Say how many lines in this listing include the word "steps", with no other words in the reply.

*** Opening of Extracted entries ***

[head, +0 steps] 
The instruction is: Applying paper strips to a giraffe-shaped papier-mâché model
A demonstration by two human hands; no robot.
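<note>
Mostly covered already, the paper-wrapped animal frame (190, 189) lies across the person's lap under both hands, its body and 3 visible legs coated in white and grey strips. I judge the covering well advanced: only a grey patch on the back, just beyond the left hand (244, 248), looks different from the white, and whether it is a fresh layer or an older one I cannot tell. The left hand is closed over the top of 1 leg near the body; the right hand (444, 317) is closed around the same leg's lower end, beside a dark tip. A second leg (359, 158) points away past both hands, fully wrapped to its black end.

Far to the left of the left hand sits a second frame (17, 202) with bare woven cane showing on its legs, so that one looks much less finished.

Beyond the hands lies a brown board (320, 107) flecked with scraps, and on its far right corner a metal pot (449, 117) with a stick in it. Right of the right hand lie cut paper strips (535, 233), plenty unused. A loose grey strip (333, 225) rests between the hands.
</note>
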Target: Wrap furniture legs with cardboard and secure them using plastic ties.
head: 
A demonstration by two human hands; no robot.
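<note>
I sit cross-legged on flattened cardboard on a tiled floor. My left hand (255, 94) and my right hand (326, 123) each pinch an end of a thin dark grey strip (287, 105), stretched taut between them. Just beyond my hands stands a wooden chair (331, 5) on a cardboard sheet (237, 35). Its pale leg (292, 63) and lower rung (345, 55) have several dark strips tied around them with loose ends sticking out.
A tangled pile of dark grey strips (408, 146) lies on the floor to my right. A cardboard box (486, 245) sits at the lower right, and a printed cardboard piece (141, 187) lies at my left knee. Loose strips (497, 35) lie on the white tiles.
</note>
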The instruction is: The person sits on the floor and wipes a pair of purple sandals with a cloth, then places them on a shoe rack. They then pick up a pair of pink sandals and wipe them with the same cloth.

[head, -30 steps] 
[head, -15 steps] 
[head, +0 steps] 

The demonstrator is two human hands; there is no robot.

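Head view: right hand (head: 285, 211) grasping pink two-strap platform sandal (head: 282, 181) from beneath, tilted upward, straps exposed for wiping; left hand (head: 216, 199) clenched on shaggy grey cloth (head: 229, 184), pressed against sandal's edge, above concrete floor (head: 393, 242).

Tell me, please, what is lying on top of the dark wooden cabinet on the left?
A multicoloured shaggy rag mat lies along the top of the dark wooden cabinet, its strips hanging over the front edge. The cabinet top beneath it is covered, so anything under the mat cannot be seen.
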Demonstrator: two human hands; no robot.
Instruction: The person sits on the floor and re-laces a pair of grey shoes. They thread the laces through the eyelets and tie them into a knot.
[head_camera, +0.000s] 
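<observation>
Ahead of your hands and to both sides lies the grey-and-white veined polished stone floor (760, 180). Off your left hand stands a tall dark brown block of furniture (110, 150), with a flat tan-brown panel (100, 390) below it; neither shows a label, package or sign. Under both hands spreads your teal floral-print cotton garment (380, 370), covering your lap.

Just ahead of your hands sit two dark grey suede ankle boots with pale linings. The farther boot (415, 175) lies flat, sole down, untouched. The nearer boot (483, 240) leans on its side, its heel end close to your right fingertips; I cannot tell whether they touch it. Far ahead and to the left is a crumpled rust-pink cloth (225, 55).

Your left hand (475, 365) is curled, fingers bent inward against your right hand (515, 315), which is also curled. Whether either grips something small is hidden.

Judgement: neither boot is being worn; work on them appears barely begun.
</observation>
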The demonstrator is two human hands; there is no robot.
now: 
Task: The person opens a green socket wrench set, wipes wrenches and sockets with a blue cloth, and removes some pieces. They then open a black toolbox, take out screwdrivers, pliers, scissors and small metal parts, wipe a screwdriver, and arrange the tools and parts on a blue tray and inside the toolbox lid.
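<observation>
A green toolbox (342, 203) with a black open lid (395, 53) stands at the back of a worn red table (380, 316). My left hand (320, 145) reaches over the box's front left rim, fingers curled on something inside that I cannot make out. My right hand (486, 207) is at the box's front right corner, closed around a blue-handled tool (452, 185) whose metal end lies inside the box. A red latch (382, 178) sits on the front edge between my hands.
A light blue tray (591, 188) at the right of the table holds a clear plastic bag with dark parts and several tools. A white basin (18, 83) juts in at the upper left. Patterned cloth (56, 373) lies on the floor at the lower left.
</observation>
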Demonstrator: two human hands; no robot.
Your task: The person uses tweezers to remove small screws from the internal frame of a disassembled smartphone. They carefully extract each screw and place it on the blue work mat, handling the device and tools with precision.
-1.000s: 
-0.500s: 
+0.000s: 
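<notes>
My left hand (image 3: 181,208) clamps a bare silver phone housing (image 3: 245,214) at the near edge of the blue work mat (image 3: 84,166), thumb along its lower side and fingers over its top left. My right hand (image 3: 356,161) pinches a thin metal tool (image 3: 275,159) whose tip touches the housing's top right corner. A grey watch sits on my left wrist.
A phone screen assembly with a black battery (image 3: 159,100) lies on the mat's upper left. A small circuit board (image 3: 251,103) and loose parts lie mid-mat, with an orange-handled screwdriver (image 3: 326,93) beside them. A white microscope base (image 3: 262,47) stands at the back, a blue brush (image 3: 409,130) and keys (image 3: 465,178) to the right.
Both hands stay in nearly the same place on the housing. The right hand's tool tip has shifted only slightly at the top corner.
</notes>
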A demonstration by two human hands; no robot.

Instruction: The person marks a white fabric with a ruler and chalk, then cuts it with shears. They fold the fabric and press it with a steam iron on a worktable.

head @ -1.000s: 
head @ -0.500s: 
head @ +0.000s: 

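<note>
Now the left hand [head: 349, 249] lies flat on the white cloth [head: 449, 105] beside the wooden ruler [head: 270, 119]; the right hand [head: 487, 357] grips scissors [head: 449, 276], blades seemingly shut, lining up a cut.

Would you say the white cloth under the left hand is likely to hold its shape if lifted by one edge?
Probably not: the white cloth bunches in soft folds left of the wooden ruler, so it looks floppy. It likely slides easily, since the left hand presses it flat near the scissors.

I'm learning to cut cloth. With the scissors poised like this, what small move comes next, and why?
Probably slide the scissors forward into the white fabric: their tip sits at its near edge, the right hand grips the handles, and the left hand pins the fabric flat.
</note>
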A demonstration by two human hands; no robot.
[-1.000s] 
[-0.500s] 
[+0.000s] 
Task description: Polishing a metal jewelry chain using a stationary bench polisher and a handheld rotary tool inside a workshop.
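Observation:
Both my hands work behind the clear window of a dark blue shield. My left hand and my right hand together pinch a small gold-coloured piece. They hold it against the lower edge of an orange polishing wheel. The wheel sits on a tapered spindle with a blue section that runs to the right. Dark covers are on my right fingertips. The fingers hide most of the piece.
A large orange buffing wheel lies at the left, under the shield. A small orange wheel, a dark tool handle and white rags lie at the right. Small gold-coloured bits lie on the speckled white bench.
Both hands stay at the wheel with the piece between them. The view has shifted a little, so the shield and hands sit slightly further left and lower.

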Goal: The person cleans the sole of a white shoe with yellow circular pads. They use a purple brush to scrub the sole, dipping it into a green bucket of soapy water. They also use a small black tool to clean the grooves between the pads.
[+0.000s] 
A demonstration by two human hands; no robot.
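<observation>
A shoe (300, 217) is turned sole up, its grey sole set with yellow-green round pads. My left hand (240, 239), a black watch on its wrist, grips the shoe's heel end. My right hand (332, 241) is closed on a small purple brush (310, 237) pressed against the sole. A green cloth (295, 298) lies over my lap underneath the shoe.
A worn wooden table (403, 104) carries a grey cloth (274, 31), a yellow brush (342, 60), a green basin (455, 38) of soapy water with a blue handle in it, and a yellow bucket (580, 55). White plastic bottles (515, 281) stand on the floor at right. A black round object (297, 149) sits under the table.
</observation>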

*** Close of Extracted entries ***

→ **Task output**
4